Loose rubble shot inward from every direction. Shards of ruby ore tore free from the chamber walls. Ash twisted into a spiralling current around Ruth's outstretched hand.
His brown eye glowed.
Not brightly.
Heavily.
The entire chamber dimmed beneath it, as though the world had been submerged in something thick and murky. Direction warped. Balance bent. Everything in front of him became motion and pull and weight.
Toward him.
The serpent roared and fought it.
Its tail slammed into the shelf once, then again, trying to anchor itself, but the force dragging it forward only deepened. Its obsidian-plated body ploughed through stone, showering sparks and shattered rock into the air as it was hauled closer.
Ruth did not step back.
He raised his other hand.
The ruby ore answered.
Broken fragments ripped themselves from the chamber walls and floor, screaming through the air as they gathered around him. Jagged pieces spun in tightening circles, grinding against one another with a metallic shriek. Larger chunks slammed together. Smaller shards packed into the gaps. The mass lengthened, narrowed, hardened.
A spear began to form.
No.
A spike.
Rough. Brutal. Thick as a torso and longer than the serpent's head, its surface lined with uneven edges that glowed faintly red beneath blackened metal.
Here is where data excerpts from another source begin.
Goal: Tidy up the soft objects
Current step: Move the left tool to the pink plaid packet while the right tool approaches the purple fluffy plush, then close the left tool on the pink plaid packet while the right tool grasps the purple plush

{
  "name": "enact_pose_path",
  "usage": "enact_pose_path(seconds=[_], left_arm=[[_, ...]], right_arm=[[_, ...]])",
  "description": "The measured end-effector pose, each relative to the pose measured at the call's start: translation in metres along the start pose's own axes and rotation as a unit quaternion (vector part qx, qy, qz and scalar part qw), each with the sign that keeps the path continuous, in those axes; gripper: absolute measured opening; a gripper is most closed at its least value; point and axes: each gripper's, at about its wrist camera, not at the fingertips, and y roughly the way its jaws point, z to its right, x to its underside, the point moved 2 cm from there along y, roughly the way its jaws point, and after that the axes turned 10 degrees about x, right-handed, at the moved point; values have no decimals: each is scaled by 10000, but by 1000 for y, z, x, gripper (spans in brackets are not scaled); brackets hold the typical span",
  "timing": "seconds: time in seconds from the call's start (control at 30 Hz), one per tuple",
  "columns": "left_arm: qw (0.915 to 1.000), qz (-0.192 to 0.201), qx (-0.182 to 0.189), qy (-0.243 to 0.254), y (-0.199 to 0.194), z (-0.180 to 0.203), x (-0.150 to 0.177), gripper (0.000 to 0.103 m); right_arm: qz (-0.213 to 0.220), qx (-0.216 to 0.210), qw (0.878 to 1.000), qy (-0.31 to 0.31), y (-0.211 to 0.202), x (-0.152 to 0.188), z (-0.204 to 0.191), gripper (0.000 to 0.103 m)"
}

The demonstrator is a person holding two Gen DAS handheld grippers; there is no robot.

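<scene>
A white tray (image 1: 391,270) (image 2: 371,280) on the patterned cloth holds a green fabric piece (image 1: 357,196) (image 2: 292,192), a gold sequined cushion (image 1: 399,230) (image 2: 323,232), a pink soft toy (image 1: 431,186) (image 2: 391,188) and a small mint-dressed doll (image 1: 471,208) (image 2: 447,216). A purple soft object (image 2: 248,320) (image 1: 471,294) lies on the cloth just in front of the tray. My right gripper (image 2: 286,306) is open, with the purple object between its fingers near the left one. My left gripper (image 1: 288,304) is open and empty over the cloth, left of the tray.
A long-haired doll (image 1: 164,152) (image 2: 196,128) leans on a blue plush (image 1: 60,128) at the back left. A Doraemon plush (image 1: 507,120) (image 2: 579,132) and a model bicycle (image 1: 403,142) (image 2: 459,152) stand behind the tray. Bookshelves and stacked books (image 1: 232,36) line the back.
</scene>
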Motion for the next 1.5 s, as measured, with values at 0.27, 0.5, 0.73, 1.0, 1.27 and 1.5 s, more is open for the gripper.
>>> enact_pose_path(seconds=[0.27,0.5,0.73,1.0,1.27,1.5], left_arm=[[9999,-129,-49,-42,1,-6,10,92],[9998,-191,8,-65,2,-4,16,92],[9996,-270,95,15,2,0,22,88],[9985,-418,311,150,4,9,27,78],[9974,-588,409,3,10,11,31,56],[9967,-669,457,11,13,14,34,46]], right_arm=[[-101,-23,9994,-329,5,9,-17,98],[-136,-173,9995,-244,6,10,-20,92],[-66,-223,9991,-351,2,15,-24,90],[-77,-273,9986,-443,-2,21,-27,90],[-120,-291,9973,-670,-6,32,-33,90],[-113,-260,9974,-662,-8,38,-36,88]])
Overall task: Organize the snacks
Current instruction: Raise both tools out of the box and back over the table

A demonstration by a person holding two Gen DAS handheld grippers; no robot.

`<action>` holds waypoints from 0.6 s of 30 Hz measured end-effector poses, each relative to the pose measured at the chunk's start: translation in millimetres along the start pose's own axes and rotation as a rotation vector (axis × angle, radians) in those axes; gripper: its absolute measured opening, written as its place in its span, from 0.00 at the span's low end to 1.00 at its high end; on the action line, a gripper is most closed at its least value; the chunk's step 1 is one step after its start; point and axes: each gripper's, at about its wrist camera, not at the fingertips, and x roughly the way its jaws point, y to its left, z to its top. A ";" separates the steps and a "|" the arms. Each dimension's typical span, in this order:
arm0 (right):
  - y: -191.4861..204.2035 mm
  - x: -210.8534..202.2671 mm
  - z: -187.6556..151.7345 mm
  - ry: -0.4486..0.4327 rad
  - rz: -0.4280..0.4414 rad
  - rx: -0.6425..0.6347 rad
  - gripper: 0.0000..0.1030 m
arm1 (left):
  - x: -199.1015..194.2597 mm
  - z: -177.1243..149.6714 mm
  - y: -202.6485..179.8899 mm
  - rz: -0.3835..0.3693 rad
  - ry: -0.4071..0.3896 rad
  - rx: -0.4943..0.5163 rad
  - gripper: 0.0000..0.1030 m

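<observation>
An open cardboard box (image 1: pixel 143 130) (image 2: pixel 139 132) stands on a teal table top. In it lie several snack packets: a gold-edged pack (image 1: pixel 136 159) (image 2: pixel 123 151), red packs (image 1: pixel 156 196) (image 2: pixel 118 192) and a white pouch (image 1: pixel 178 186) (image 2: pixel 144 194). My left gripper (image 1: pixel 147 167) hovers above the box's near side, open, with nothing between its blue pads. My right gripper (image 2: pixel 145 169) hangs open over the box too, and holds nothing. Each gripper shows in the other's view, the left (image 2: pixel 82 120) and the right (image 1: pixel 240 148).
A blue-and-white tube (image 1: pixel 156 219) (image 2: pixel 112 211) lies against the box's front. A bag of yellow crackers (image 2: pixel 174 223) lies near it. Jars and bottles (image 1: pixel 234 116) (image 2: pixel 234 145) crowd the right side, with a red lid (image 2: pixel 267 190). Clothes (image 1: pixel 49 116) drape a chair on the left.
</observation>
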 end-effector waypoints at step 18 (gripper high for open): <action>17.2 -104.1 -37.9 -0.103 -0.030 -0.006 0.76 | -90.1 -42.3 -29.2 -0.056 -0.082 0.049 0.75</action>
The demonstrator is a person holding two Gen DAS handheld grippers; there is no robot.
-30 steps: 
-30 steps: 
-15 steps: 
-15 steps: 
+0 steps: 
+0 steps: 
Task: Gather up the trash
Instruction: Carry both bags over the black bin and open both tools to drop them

Scarlett landed hard in a crouch a short distance away, one hand braced against the stone.
Her balance held.
Her side looked worse.
Not fatal.
Not yet.
Her eyes flicked from Ruth to the incoming serpent, then to the monstrous spike forming above him.
"Ruth—"
He ignored the rest.
The serpent was still coming.
Dragged over the shattered shelf by a force it could not understand, its molten eyes burned with rage as it thrashed against the pull. But the closer it came, the more debris joined the storm around Ruth. Rocks. Ore. Splintered stone. Even broken fragments of obsidian armour peeled free and spun through the air.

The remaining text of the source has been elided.